Prior to joining the Brennan Center, Morris worked as an economic researcher focusing on housing at the Federal Reserve Bank of New York and an economist at the Port Authority of New York and New Jersey. He has a BA from Boston College in economics. He has a master’s degree in urban planning from NYU’s Wagner School, with an emphasis in quantitative methods and evaluation.
-Nicole D. Porter: Nicole D. Porter manages The Sentencing Project’s state and local advocacy efforts on sentencing reform, voting rights, and eliminating racial disparities in the criminal justice system. Her advocacy has supported criminal justice reforms in several states including Kentucky, Missouri, and California. Porter was named a "New Civil Rights Leader" by Essence Magazine for her work to eliminate mass incarceration.
Since joining The Sentencing Project in 2009, Porter's work has been cited in several major media outlets including the New York Times, Washington Post, and National Public Radio. She has given a number of talks on state sentencing policy, collateral consequences, and racial disparity to various audiences including the League of Women Voters, NAACP, and the United Methodist Women's Assembly.
Porter is the former director of the Texas ACLU’s Prison & Jail Accountability Project (PJAP).
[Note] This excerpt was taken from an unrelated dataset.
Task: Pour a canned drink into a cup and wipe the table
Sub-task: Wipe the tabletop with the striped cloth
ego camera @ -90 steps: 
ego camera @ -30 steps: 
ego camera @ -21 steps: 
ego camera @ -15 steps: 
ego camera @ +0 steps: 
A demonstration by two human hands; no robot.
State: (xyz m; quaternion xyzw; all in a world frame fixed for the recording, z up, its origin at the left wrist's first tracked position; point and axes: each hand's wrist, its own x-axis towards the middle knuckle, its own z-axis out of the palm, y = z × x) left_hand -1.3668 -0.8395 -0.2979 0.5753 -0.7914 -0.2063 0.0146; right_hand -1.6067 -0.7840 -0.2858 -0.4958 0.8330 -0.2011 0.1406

PJAP’s mission was to monitor the conditions of confinement in state jails and prisons. Porter advocated in the Texas legislature to promote felony enfranchisement reforms, to eliminate prison rape, and improve prison medical care. Porter received her undergraduate degree from Johns Hopkins University and a Master of Public Affairs from the University of Texas at Austin. Her master’s thesis addressed exploring self employment among formerly incarcerated African Americans. She also studied African Politics at the University of Ghana, West Africa.
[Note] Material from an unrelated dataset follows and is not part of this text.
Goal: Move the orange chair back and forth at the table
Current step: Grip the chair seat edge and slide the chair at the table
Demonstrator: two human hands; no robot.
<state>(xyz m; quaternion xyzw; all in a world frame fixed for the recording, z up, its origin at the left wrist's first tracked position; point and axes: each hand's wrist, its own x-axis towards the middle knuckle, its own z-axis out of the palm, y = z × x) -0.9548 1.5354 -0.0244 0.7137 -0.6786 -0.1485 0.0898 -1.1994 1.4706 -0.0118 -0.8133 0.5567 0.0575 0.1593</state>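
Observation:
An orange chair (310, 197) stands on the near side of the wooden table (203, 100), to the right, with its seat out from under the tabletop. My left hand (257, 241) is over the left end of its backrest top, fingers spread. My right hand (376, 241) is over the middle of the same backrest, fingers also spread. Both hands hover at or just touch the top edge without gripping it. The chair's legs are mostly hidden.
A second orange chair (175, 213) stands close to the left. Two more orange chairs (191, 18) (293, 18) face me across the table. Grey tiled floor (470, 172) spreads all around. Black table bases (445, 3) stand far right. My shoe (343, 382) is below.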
-Bernard Harcourt: Bernard E. Harcourt is a distinguished contemporary critical theorist, justice advocate, and prolific writer and editor. In his books, articles, and teaching, his scholarship focuses on social and critical theory with a particular interest in punishment and surveillance.
Harcourt is the founding director of the Columbia Center for Contemporary Critical Thought, which brings contemporary theory to bear on current social problems and seeks to address them through practical engagement including litigation and public policy interventions. He is also the executive director of Columbia University’s Eric H. Holder Initiative for Civil and Political Rights, which sponsors courses, public events, student internships, and fellowships dedicated to strengthening the pillars of all communities—truth, justice, and law.
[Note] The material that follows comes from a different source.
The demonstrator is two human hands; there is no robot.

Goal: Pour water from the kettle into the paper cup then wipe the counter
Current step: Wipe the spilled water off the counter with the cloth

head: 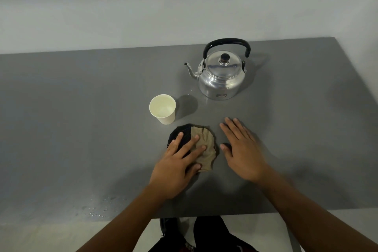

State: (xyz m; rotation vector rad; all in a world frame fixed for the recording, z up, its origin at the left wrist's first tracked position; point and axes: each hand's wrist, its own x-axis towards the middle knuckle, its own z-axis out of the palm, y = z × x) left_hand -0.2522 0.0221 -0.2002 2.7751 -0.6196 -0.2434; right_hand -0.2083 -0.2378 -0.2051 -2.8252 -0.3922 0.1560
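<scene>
1. The kettle [222,76] is polished metal with a domed lid, a dark knob and a black arched handle standing upright; its thin spout points left. It stands at the far right of the counter [81,118].
2. The cup [162,109] is plain white paper, upright, with a little water showing at the bottom. It sits near the kettle, to its left and closer to the person.
3. A few drops [189,93] lie between cup and kettle.
4. The cloth [201,146], half dark, half tan and crumpled, lies just in front of the cup.
5. The left hand [176,166] presses flat on the cloth, fingers spread, gripping nothing.
6. The right hand [243,151] lies just beside the cloth, open, palm down and empty.
7. More drops [102,206] bead near the counter's front left edge.
</scene>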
Harcourt served as a law clerk for Judge Charles S. Haight Jr. of the U.S. District Court for the Southern District of New York. He began his legal career representing death row inmates, working with Bryan Stevenson at what is now the Equal Justice Initiative, in Montgomery, Alabama. He continues to represent pro bono inmates sentenced to death and life imprisonment without parole. In 2019, Harcourt was awarded the New York City Bar Association Norman J. Redlich Capital Defense Distinguished Service Award for his work on behalf of individuals on death row.